TEMPO.CO, Jakarta - Pakar ekonomi digital Ibrahim Kholilul Rohman memprediksi berbagai potensi dampak bila Grab dan Gojek sepakat merger. Salah satunya yaitu aksi korporasi ini berpotensi melahirkan monopoli teknologi.
"Dari sisi digital policy, ini the worst scenario," kata Ibrahim yang juga Kepala Riset Ekonomi PT Samudera Indonesia Tbk ini saat dihubungi di Jakarta, Minggu, 6 Desember 2020.
Beberapa waktu terakhir, isu merger antara dua perusahaan super app dan e-commerce, Grab dan Gojek, memang berembus kencang.
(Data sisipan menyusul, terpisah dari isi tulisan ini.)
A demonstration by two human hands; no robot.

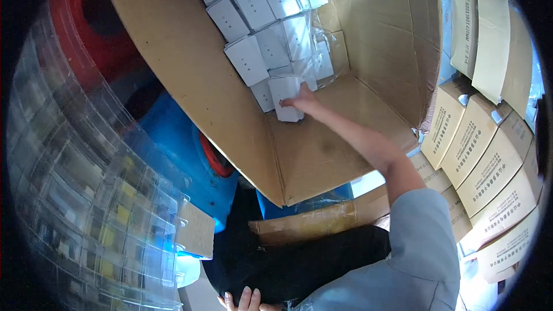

Walau demikian, kedua perusahaan sampai saat ini masih satu sikap soal kabar merger ini.
"Kami tidak berkomentar mengenai spekulasi yang beredar di pasar," ujar Juru Bicara Grab yang enggan menyebutkan namanya kepada Bisnis.com, Kamis 3 Desember 2020.
Dihubungi secara terpisah, Chief Corporate Affairs Gojek Nila Marita juga menolak berkomentar mengenai perihal merger tersebut. "Kami tidak dapat menanggapi rumor yang beredar di pasar," kata Nila.
Pada dasarnya, kata Ibrahim, Grab maupun Gojek, memiliki inti bisnis yang sama, yaitu data. Sementara bisnis seperti jasa transportasi hanyalah puncak dari bisnis yang kelihatan di masyarakat.